HARKEN TO THE HORN: The Lompoc Concert Association brings award-winning trumpeter Brandon Ridenour for its season-opening concert on Oct. 14. Credit: PHOTO COURTESY OF LIVE ON STAGE

The Lompoc Concert Association (LCA) welcomes traveling musicians of high caliber to perform in Lompoc every year. The opening concert for the association’s new season will feature a skilled soloist—trumpeter Brandon Ridenour—performing live at Lompoc’s First United Methodist Church on Oct. 14.

Ridenour is a New York-based soloist who graduated from the Julliard School of Music. He arranges almost all of his music himself, Ridenour told the Sun, because of his interest in great music, whether it was written for the trumpet or not.

HARKEN TO THE HORN: The Lompoc Concert Association brings award-winning trumpeter Brandon Ridenour for its season-opening concert on Oct. 14. Credit: PHOTO COURTESY OF LIVE ON STAGE

“There’s a lot of piano music on the program, but adapted for trumpet,” Ridenour said. “We’ve got some Gershwin preludes, some Debussy preludes, some Ravel. I mainly want to play music by the greatest composers, but Gershwin and Debussy didn’t write trumpet solos, so my way around that is arranging them myself.”

Ridenour began his music education on the piano, he explained, when his father taught him to play at a young age. 

When it came time to choose an instrument for band in school, he didn’t really get a choice, Ridenour said. He had his dad to thank for that again.

“The trumpet did choose me, I didn’t really choose it,” he said. “It was waiting for me in the basement because my dad had played it when he was in grade school.”

But where his dad found a voice on the piano, Ridenour found his voice with the trumpet. He gained quite the proficiency in classical music, specializing in it at Julliard. But he felt the inescapable pull of jazz, a style almost epitomized by the trumpet.

He became obsessed with players like Louie Armstrong and Miles Davis and their distinct voices, which are totally different even though they play the same instrument. The jazz influence comes through, he said, even on classical pieces, which he arranges to include an “extra spice.”

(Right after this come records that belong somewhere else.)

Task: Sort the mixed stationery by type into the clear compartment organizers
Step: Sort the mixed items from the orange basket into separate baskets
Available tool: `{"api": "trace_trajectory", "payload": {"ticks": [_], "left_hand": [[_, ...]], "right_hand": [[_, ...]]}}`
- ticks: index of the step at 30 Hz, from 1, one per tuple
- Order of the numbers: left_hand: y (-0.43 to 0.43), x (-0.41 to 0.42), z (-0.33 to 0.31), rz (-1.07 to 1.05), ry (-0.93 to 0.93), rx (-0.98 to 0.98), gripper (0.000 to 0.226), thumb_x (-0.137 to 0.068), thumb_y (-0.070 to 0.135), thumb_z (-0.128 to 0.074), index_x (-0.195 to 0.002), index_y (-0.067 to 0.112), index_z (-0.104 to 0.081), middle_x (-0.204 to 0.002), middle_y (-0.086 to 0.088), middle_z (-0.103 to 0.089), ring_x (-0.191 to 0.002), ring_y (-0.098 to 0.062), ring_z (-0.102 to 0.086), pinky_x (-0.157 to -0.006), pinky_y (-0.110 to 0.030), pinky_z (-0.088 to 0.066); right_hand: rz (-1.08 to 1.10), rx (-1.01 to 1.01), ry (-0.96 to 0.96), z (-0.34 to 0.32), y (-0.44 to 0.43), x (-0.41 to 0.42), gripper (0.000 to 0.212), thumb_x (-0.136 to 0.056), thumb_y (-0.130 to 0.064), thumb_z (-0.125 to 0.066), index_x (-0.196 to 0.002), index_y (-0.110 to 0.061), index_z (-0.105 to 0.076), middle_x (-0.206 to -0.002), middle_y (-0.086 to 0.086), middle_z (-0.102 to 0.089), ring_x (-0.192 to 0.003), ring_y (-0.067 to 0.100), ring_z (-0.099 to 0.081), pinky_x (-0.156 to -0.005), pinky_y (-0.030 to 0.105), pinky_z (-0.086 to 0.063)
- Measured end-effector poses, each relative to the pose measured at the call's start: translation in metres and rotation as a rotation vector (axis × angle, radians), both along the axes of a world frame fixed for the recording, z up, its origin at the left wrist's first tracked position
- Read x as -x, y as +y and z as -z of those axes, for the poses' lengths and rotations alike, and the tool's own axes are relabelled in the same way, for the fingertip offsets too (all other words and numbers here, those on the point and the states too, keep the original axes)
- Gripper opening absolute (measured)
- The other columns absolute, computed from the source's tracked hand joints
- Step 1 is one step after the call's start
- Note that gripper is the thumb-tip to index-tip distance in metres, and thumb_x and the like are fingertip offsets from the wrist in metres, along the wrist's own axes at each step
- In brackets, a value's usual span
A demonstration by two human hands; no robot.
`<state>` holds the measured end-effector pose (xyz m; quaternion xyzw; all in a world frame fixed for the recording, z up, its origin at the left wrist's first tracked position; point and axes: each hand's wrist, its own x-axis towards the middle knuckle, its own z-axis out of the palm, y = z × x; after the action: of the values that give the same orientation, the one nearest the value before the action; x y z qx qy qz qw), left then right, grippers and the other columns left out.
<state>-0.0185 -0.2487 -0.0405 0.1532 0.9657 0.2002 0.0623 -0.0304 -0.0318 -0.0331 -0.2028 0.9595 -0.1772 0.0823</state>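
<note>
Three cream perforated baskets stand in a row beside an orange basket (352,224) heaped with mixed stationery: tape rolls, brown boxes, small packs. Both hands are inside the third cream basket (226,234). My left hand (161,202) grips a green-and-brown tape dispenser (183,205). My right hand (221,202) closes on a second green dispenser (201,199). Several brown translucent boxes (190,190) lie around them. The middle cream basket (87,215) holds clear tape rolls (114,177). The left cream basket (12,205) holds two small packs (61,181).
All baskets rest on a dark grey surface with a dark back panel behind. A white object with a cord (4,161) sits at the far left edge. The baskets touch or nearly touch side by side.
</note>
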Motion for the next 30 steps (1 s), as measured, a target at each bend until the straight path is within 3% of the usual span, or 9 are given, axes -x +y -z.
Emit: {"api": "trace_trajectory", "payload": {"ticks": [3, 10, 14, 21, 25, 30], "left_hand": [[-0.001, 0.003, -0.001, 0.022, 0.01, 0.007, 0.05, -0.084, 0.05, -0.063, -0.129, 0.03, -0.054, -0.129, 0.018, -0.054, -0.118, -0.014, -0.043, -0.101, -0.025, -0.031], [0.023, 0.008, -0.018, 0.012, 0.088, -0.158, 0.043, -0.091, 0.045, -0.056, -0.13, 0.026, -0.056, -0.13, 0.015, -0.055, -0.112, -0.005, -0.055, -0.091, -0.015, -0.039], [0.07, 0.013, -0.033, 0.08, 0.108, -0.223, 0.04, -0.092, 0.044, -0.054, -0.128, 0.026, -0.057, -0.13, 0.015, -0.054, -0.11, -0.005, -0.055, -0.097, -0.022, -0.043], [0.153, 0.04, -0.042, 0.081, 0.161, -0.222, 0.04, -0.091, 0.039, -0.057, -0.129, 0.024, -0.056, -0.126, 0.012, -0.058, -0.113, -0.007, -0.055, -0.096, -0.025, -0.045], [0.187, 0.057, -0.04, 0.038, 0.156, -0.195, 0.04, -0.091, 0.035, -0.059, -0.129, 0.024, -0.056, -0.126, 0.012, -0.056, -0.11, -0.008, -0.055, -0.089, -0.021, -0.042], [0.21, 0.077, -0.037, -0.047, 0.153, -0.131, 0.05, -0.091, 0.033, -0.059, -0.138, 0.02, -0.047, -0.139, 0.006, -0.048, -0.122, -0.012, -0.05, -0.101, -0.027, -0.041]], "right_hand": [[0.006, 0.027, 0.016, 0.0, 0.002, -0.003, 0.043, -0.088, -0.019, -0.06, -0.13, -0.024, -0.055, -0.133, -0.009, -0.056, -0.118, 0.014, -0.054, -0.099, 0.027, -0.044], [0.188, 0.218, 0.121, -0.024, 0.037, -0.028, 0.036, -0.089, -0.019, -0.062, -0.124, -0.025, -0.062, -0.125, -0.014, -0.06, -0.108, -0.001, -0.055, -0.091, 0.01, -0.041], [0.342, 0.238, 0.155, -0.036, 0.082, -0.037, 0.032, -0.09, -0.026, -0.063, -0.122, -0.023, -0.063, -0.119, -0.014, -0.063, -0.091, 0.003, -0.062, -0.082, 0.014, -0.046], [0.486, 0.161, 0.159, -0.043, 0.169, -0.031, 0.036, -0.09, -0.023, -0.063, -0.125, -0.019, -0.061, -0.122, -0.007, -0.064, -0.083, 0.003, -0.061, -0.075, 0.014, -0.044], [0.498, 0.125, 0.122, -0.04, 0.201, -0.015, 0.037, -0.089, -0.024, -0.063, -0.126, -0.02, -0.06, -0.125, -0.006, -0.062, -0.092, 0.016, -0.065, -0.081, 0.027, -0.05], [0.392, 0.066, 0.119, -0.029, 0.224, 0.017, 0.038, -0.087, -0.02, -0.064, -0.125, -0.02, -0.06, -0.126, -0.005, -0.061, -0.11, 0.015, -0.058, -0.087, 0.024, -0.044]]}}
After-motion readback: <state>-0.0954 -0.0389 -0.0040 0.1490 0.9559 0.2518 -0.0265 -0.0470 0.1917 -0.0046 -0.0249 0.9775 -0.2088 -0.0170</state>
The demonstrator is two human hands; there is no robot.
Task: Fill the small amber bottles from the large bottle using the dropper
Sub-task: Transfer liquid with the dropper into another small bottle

“These sounds and different styles of music are ever changing, and as a performer you are trying to best communicate that to the audience,” he said. “The more you can understand these pieces and understand yourself and be comfortable enough with your voice, the better you become at relating these ideas, these melodies, to your audiences.”

CATCH THE CONCERT: The Lompoc Concert Association presents its season opener concert featuring Brandon Ridenour on trumpet with pianist Yoonie Han accompanying on Oct. 14 at 7:30 p.m. at the First United Methodist Church, 925 North F St., Lompoc. More info: 588-5971 or

With his experience in piano, and his careful arrangements of these masterful pieces, Ridenour requires a seriously skilled accompanist. He’s bringing along pianist Yoonie Han for the concert.

Han is another Julliard graduate who plays Ridenour’s arrangements, which he said are very involved.

“She is a really great soloist and chamber musician on her own,” Ridenour said. “She’s plenty busy with her own life, I can’t believe she’s on the road with me.”

Ridenour also said he would bring along a piccolo trumpet and flugelhorn to the Lompoc Concert Association show. They give him choices in the kind of sound he can create, but it’s all his unique voice.

“I still think that the voice and the mind is stronger than the actual physical instrument you’re playing on,” he said. “Louie’s [Armstrong] voice, both his trumpet and vocal voice, was so strong that it didn’t matter what trumpet he was playing on, he was still going to have that vibrato and have that approach and sound.”